Longe vão os tempos em que, enquanto criança, eu e o meu grupo de amigos percorríamos cada metro da Quinta da Carreira em busca de brincadeira, de aventura e, naturalmente, à descoberta de novos horizontes.
Primeiro a pé e mais tarde de bicicleta, imbuídos da curiosidade característica destas idades, procurávamos a cada dia, ir um pouco mais longe, conhecer outros sítios e explorar o que ainda estava por descobrir, ainda que isso implicasse contrariar os limites determinados pelos nossos pais.

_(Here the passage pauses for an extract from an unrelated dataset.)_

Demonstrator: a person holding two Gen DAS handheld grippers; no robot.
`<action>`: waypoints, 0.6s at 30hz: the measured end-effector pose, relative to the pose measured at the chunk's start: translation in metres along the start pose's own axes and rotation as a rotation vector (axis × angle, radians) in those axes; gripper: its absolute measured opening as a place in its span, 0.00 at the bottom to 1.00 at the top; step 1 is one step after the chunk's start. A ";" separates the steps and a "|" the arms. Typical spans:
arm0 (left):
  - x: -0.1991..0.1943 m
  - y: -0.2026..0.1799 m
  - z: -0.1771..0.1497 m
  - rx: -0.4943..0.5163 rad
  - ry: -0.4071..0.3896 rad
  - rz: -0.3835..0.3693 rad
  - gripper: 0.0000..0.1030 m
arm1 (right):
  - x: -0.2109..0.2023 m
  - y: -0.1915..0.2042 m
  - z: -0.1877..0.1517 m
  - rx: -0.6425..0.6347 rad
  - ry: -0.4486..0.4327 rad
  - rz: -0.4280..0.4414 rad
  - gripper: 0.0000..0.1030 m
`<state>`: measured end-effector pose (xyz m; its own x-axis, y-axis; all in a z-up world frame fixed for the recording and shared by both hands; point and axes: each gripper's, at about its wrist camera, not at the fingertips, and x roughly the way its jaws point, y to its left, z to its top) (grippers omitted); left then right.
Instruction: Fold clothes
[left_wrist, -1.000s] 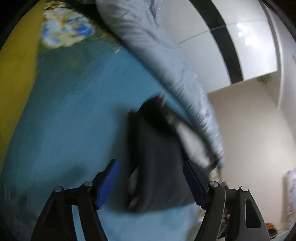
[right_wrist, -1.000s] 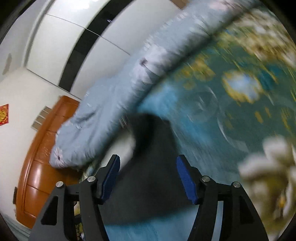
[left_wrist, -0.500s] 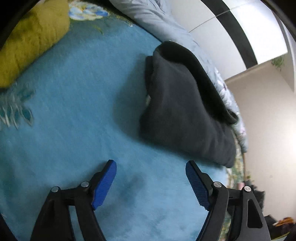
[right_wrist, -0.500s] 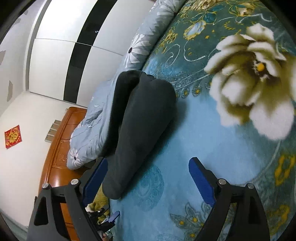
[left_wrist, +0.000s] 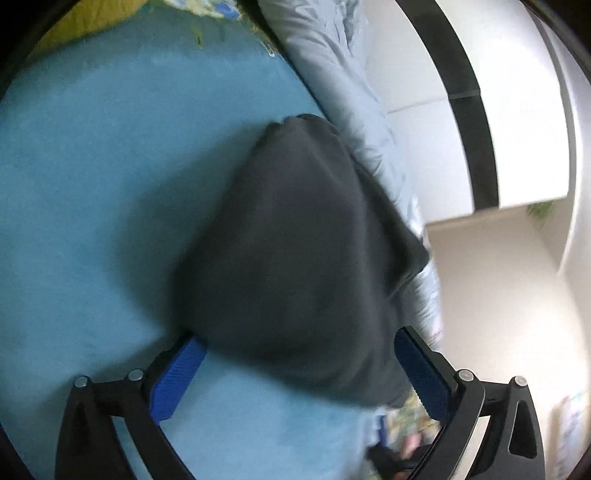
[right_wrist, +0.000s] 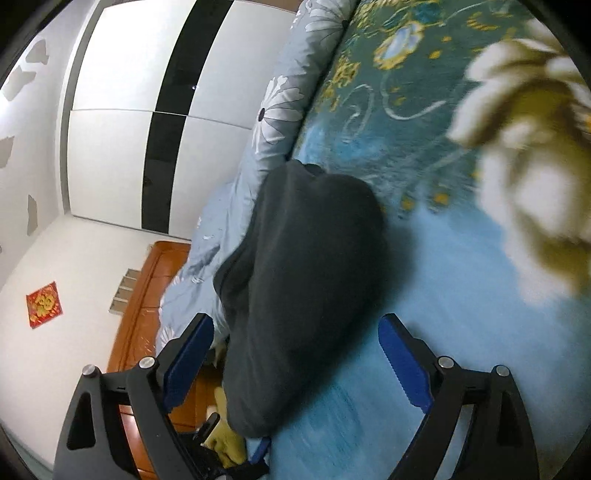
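Note:
A dark grey folded garment lies on the blue blanket, against a light grey quilt. It also shows in the right wrist view. My left gripper is open, its blue pads either side of the garment's near edge. My right gripper is open too, with its pads astride the garment's near end. Neither is closed on the cloth.
A light grey flowered quilt runs along the bed's far side. A white and black wardrobe stands beyond. A wooden headboard is at the left. A yellow cushion lies at the top left.
Both grippers have moved closer to the garment; half a second ago it lay well ahead of the pads, now its near edge sits between them. Both stayed open.

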<state>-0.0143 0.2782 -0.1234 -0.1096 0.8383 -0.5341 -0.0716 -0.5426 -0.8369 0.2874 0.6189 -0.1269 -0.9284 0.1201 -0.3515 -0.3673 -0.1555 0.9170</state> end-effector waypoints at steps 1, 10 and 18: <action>0.008 -0.002 -0.001 -0.004 -0.007 0.013 0.99 | 0.008 0.003 0.004 -0.010 0.004 0.001 0.89; 0.009 0.011 0.005 -0.138 -0.158 -0.020 0.87 | 0.041 -0.004 0.033 -0.007 -0.017 0.031 0.77; 0.009 0.025 0.016 -0.196 -0.127 0.009 0.32 | 0.029 -0.014 0.033 0.071 -0.003 -0.040 0.30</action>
<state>-0.0333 0.2715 -0.1475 -0.2341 0.8133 -0.5326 0.1224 -0.5188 -0.8461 0.2673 0.6573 -0.1441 -0.9128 0.1282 -0.3879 -0.3994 -0.0802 0.9133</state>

Afinal, esses eram sempre os mais desafiantes.
Desses espaços “proibidos”, havia um que despertava uma especial curiosidade. Não pela distância (até era perto), mas pelos “perigos” que escondia e pelas histórias medonhas que dele se contavam.

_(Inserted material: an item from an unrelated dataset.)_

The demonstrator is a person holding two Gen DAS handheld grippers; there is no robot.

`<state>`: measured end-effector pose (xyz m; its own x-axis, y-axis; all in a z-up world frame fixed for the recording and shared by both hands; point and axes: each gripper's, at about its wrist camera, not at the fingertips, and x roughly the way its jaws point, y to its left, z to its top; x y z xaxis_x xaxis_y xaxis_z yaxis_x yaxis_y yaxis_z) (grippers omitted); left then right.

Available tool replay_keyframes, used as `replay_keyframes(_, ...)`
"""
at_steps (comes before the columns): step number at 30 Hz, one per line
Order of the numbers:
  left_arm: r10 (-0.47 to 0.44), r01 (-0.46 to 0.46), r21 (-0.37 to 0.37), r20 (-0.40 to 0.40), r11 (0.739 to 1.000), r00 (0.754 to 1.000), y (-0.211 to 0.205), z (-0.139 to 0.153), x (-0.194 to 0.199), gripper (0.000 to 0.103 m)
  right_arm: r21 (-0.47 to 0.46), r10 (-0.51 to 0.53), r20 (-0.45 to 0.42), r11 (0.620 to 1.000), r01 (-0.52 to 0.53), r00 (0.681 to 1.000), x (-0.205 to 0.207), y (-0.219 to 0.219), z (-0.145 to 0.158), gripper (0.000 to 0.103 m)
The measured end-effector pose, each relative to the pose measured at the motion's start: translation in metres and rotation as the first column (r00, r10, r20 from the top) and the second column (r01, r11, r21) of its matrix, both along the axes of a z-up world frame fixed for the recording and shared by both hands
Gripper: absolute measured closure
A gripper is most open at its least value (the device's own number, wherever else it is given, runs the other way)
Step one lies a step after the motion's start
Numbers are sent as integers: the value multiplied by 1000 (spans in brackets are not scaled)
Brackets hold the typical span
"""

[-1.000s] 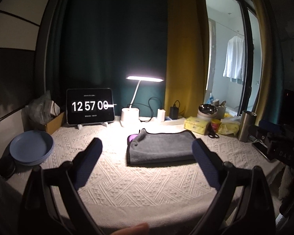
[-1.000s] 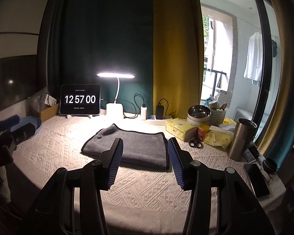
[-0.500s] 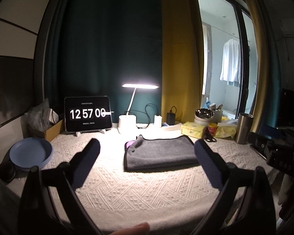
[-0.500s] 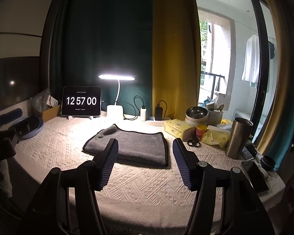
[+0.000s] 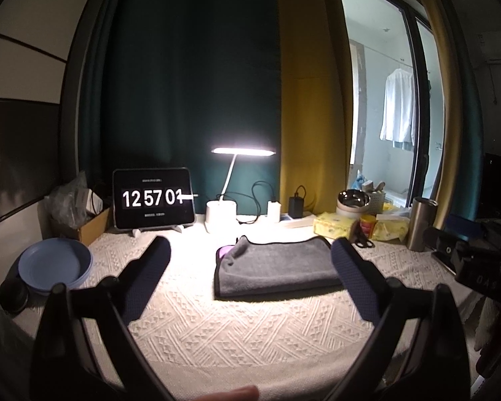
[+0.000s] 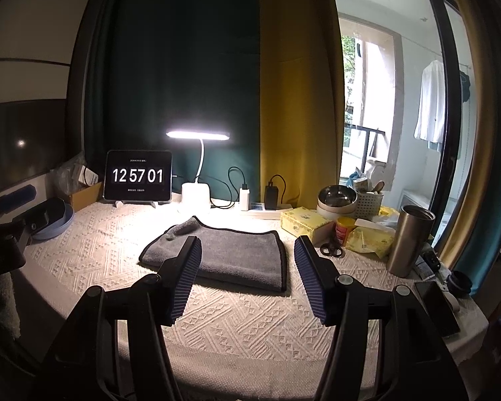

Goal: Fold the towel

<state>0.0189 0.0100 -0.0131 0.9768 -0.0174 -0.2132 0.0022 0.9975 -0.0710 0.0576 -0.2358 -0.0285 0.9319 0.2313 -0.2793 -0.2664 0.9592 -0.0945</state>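
Two black grippers hang above the near edge of the cream woven tablecloth (image 5: 217,327), holding nothing. The left gripper (image 5: 248,254) gapes wide; the right gripper (image 6: 247,245) is moderately spread. The folded grey black-edged towel (image 6: 230,254) lies flat just ahead of both.

Dim room, two light sources. Desk lamp (image 5: 243,150) at far centre glows white, blown out, casting bright pool on tablecloth (image 5: 243,327). Daylight enters window (image 6: 367,107) at far right, overexposed. Left side and near corners fall to black. Towel (image 5: 274,267) throws dark shadow along near edge. Strong fisheye bending of curtains and frames at edges. Centre sharp.
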Motion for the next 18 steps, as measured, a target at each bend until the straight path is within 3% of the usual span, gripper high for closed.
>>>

Refiro-me, naturalmente, à zona do Pinhal da Qtª da Carreira que, para quem não se lembra, era um enorme espaço com vegetação densa, onde existia um Poço com um Moinho e onde, segundo as tais histórias, viveria um “assustador” caseiro da Quinta.
Após várias incursões pelo pinhal, fomos desmitificando as histórias, perdendo os medos e o moinho passou a ser o centro do nosso mundo. Era lá que passávamos a maioria do nosso tempo livre e onde vivíamos as nossas maiores aventuras. Por ali passaram gerações e gerações, para quem o moinho tinha um significado especial.

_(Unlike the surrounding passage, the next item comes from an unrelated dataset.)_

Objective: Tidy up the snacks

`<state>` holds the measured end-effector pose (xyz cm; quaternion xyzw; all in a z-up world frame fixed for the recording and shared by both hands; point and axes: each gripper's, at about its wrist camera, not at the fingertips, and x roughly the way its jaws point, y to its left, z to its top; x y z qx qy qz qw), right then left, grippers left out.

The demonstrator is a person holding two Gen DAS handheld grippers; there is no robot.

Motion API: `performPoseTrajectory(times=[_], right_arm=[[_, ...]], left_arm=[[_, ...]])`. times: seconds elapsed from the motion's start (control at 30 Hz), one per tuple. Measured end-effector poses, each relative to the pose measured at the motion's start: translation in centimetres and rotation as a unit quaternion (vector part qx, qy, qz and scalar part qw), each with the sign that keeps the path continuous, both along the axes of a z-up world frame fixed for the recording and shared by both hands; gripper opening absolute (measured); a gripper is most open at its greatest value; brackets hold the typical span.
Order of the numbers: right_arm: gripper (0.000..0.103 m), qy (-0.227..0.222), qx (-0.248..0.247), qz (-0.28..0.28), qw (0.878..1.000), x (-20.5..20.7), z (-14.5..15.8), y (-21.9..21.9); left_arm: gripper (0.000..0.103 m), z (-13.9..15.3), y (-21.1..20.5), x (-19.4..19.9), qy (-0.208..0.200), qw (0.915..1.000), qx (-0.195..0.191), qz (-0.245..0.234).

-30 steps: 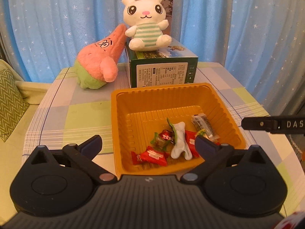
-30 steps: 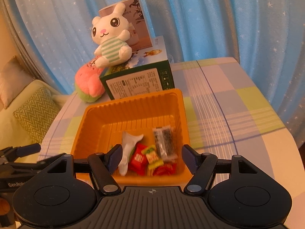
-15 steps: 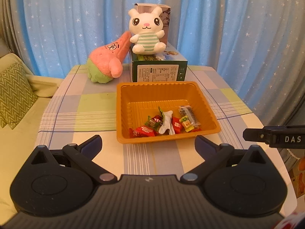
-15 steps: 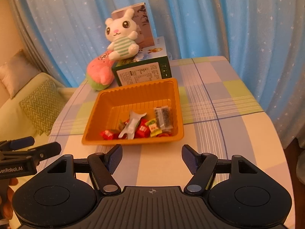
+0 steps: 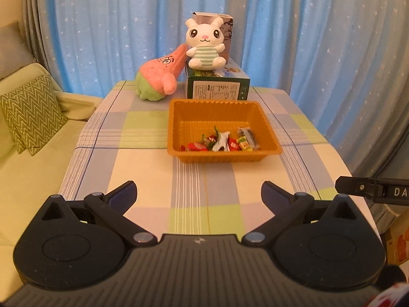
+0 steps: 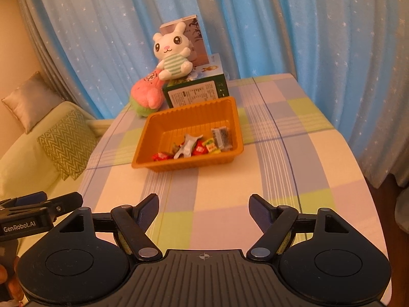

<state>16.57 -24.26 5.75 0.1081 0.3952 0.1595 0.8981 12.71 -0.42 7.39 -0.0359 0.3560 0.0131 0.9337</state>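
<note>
A table [image 5: 143, 176] draped in a checked cloth of pale blue, green and cream squares with thin blue and white lines filled most of both views. Behind it hung blue curtains [image 5: 107, 30] sprinkled with small white stars, covering the whole back of the room. To one side stood a pale green sofa [image 5: 23, 168] with a green zigzag-patterned cushion [image 5: 30, 112] leaning on its back. Toward the far half of the table sat an orange plastic tray [image 5: 179, 117], and the snacks [image 5: 222, 142] lay clustered along its near side: red, green, yellow and white wrappers and a dark packet. Just behind the tray stood a dark green box [image 5: 217, 89], with a white bunny plush [image 5: 205, 43] in a striped shirt sitting on top and a taller carton [image 5: 226, 28] behind the bunny. A pink star-shaped plush [image 5: 159, 76] with green shorts lay on the cloth, its tip leaning against the box. The left gripper [image 5: 198, 192] hovered over the near part of the table, well apart from the tray, its jaws spread wide with nothing between them. The right gripper [image 6: 203, 206] hung likewise over the near cloth, its jaws opening and holding nothing.
</note>
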Motion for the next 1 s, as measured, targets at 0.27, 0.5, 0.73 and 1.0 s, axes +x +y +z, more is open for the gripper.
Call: performPoseTrajectory(times=[0.27,0.5,0.73,1.0], right_arm=[[0.077,-0.007,-0.015,0.002,1.0,-4.3,0.5,-0.8],[0.077,-0.02,-0.024,0.006,0.999,-7.1,1.3,-0.9],[0.077,-0.017,-0.029,0.018,0.999,-9.0,1.3,-0.7],[0.077,-0.014,-0.033,0.016,0.999,-9.5,0.9,-0.6]], left_arm=[[0.103,0.6,-0.9,-3.6,-0.002,0.9998,-0.014,0.011],[0.103,0.9,-1.9,-5.8,-0.006,0.9999,-0.007,0.004],[0.103,0.9,-2.3,-7.4,-0.004,0.9999,0.006,0.009],[0.103,0.4,-2.2,-7.9,0.004,0.9999,-0.005,0.008]])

Para além das histórias vividas por tantos de nós, o Poço tem a sua própria história e está intimamente ligado à história da Quinta da Carreira e à sua evolução.
O Poço (identificado em Carta Militar de 1778), representa a mais antiga memória da nossa terra, e toda a evolução que este foi tendo ao longo dos tempos e as alterações a que foi sujeito, registam o desenvolvimento que a Qtª da Carreira foi tendo até ao seu loteamento.
Conforme descrito pelo Administrador do Concelho de Cascais, Pedro Barruncho, em 1873, acerca das melhorias feitas no “Cazal e Quinta da Carreira”, pelo então novo proprietário, Sr. Marques Leal, “tornou óptimo e elegante o único e mau poço do lugar”, transformando uma pedreira, “numa das mais lindas e rendosas propriedades do paiz”.
Alguns anos mais tarde, na primeira década do Sec. XX, a nora movida a tracção animal, era substituída por um extraordinário e inovador Moinho de Armação (tipo americano) cuja função era armazenar água no recém construído Tanque, onde hoje temos o Campo de Jogos.
O Poço sofreria ainda mais duas alterações, passando da utilização de energia eólica do Moinho, para uma bomba a gasóleo e finalmente pela electrificação.
Mas, com o passar dos tempos, e em resultado do fim da exploração agrícola da Quinta da Carreira, o moinho acabou por cair (sendo posteriormente removido) e o edifício do Poço foi-se degradando até aos dias de hoje.
Agora, com a criação do projecto do Parque Urbano da Quinta da Carreira, renasce nos moradores, a esperança de ver o Poço e o Moinho restaurados, possibilitando a recuperação de parte da sua história e da história da sua terra.
Quero crer que, conforme foi feito no Forte de Salazar e nas Grutas do Poço Novo, está a ser feito no Casal Saloio do Outeiro de Polima e brevemente avançará o concurso para ser feito também, no Forte da Cadaveira e Forte de S. Pedro da Poça, também no conjunto arquitectónico, Poço/Moinho da Quinta da Carreira, possa ser feita uma obra de recuperação que a todos nos possa encher de satisfação e orgulho.”.